Under the hegemony of financial capital, natural resource-intensive sectors and the agribusiness sector, Brazil, in the first three decades of the 21st century, is consolidating itself as a primary-exporting economy, importing industrialized goods and technologies, and attracting foreign capital in the form of acquisitions and mergers led by multinational companies, in the case of China by state giants, which inexorably deepen our dependence. The national industry has been dwindling, without industrial policy and alienating its main public assets, with especial emphasis on Petrobras.
In China it can be observed the development of state-owned big companies that are supported and financed by state-capitalist capital markets. Chinese capital markets are intricately linked with state institutions and play an active role in financing the big enterprises, in accordance with national development goals, expressed in the various quinquennial plans. In our point of view, the Chinese model, even with the opening of the capital market in the last two decades, given the strong presence of the State in all senses, cannot be compared with liberal or neoliberal models.
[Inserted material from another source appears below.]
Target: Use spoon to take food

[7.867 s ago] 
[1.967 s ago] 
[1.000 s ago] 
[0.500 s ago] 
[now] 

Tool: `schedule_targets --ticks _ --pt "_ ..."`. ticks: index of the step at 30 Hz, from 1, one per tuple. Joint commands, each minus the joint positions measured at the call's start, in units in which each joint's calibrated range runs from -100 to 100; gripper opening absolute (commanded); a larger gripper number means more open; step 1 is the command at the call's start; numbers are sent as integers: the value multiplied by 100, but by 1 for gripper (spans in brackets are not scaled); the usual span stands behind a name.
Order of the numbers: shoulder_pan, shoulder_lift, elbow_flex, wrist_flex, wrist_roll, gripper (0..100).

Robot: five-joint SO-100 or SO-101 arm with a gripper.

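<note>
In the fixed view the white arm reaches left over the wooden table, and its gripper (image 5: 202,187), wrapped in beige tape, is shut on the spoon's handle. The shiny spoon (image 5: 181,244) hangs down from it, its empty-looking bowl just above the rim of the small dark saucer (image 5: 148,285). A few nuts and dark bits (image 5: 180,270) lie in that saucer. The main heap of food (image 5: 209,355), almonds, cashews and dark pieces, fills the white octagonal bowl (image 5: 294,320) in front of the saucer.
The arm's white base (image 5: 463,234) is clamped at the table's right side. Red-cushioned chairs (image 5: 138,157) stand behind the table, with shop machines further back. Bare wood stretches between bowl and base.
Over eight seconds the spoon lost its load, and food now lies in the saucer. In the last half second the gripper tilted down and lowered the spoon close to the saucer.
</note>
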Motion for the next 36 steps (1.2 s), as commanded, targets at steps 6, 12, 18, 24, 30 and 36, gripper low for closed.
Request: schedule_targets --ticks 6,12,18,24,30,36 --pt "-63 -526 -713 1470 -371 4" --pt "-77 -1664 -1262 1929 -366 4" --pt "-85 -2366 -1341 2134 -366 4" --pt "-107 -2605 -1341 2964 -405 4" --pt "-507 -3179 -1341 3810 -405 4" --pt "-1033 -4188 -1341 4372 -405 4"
Control ultimately belongs to the Chinese Communist Party that regulates and interfere in the economic process when things are apparently uncontrolled – current examples are the energy and the Evergrande crises.
Thus, the pattern of the relationship between China and Brazil that can be glimpsed is of the same type as those traditionally central countries of capitalism built with former colonies and late development countries and which, based on the Marxist theoretical framework, are identified as imperialist relations. In the case of Brazil and, apparently, in other Latin American countries, the contemporary relationship with China takes us back to the all-too-familiar dependency theory adapted to the 21st century.6 However, the difference is that the power relations are between a state’ Chinese-style socialist’ with a dependent country, which is increasingly becoming a primary exporter and complementary to the interests of the great Asian state.
Notes:
(2) https://www.cebc.org.br/investimentos-chineses-no-brasil/
(3) Operation “Lava Jato” was a set of investigations, some controversial, carried out by the Federal Police of Brazil, which served over a thousand search and seizure warrants, arresting businessmen, many from the construction industry, which culminated in the arrest of the former president Lula in 2018 so that he could not participate in the presidential election.
(4) When one talks about the “Faria Lima” group – the name of an avenue in the heart of the city of São Paulo, where the headquarters of a group of large companies are located, especially those in the financial market – it is a reference to the elite of the Brazilian economic and financial power.
(5) China-Brazil Business Council Brazilian Companies in China: Presence and Experience, June 2012
https://www.cebc.org.br/2018/07/12/empresas-brasileiras-na-china-presenca-e-experiencia/
(6) Prebisch, R. (1950), The Economic Development of Latin America and Its Principal Problems (New York: United Nations) | Amin S. (1976), Unequal Development: An Essay on the Social Formations of Peripheral Capitalism New York: Monthly Review Press | Cardoso, F.H. and Faletto. E. (1979), Dependency and development in Latin América. University of California Press.